Vegas Draws Line on Mead Lakeside as Trigger Point to Build Pipeline to Great Basin Ground Water

Posted on | June 1, 2009 | No Comments

JUST in case any of the board members of the Southern Nevada Water Authority have become squeamish lately about mining the Great Basin Aquifer to sustain growth in Las Vegas, they have been given a deadline to approve building the 300-mile-long pipeline that they will need to pump the Great Basin’s ground water water south. The deadline will come when the elevation of Lake Mead, the Colorado River reservoir that currently supplies roughly 90% of Las Vegas’s water, drops another 23 feet or reaches 1,075 feet. 

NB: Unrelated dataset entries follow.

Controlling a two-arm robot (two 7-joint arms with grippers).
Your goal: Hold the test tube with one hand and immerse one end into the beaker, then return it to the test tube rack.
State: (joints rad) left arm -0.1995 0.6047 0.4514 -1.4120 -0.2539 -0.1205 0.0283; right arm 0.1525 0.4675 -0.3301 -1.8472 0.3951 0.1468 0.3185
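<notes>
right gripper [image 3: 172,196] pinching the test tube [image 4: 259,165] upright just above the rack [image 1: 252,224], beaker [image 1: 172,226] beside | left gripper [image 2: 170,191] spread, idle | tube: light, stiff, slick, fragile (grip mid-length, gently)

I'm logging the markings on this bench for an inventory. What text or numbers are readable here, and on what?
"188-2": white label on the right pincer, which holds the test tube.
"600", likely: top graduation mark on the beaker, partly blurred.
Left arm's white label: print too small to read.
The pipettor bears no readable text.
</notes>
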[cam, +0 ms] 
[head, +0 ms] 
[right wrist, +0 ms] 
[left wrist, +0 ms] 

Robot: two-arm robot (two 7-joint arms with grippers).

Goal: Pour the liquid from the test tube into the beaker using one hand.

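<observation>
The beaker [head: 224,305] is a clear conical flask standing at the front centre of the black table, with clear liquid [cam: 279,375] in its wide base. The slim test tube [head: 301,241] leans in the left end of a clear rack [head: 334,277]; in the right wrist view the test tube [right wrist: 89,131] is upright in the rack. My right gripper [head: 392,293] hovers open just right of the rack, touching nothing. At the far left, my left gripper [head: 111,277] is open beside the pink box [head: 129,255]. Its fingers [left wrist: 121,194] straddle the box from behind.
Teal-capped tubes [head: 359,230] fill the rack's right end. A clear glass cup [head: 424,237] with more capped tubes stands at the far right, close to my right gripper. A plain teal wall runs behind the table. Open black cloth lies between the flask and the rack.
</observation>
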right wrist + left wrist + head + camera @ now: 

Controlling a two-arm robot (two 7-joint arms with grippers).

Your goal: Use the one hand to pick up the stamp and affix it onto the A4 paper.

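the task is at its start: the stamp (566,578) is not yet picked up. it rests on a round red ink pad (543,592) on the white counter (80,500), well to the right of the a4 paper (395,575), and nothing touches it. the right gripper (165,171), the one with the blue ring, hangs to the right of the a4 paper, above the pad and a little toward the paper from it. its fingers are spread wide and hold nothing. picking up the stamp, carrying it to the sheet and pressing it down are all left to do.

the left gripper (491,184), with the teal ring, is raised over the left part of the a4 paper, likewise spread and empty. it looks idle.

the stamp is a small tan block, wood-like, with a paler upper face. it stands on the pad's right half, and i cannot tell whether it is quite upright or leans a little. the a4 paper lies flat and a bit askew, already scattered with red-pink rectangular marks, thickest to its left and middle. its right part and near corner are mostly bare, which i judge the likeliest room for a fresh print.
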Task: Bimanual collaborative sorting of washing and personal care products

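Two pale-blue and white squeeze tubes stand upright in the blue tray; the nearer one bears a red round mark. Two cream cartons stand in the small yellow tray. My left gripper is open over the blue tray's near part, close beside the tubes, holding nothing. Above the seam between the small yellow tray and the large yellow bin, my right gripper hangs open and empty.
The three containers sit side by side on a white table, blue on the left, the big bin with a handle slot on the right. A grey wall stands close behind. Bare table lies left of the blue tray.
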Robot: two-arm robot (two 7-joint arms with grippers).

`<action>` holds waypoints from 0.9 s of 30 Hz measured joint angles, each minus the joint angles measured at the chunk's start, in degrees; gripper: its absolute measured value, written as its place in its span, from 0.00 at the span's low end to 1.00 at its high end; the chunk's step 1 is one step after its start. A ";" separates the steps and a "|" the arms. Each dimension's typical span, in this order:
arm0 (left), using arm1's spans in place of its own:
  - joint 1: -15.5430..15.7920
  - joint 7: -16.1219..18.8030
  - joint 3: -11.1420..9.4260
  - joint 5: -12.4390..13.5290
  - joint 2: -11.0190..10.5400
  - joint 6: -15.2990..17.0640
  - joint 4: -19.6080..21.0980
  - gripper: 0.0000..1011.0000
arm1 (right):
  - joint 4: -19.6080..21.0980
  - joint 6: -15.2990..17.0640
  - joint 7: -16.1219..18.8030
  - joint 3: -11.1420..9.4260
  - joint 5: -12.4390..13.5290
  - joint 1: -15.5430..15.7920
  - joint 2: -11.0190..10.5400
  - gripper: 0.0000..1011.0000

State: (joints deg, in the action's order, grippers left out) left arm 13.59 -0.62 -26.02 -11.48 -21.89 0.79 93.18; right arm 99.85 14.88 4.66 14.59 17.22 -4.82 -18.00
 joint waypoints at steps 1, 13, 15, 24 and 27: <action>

From today’s story by Henry Brean in the Las Vegas Review Journal:

  • Board members have already approved the pipeline concept and signed off on ongoing efforts to secure water rights and environmental permits, but they have never actually voted to build the project
  • That decision will come if, or perhaps when, the surface of Lake Mead sinks to elevation 1,075, a low-water mark not seen since 1937 when the reservoir was being filled for the first time
  • Current projections by the U.S. Bureau of Reclamation call for Lake Mead to remain above 1,075 for the next two years at least. The closest it is expected to come is in July, when the reservoir is projected to slip below elevation 1,092 for the first time since March 1965

Behind the board deadline is a supposition by SNWA general manager Patricia Mulroy that the Great Basin pipeline project cannot and will not be stopped, even though environmental reviews by the Interior agencies remain outstanding, a Nevada Supreme Court case decision over due process for protestors is being heard, Utah has yet to sign off on water being exported from basins next to its border, and even the final water allocation to one of the most fecund basins in the pipeline plan hasn’t been made.

The due process case goes before the Nevada Supreme Court this morning at 10.30am.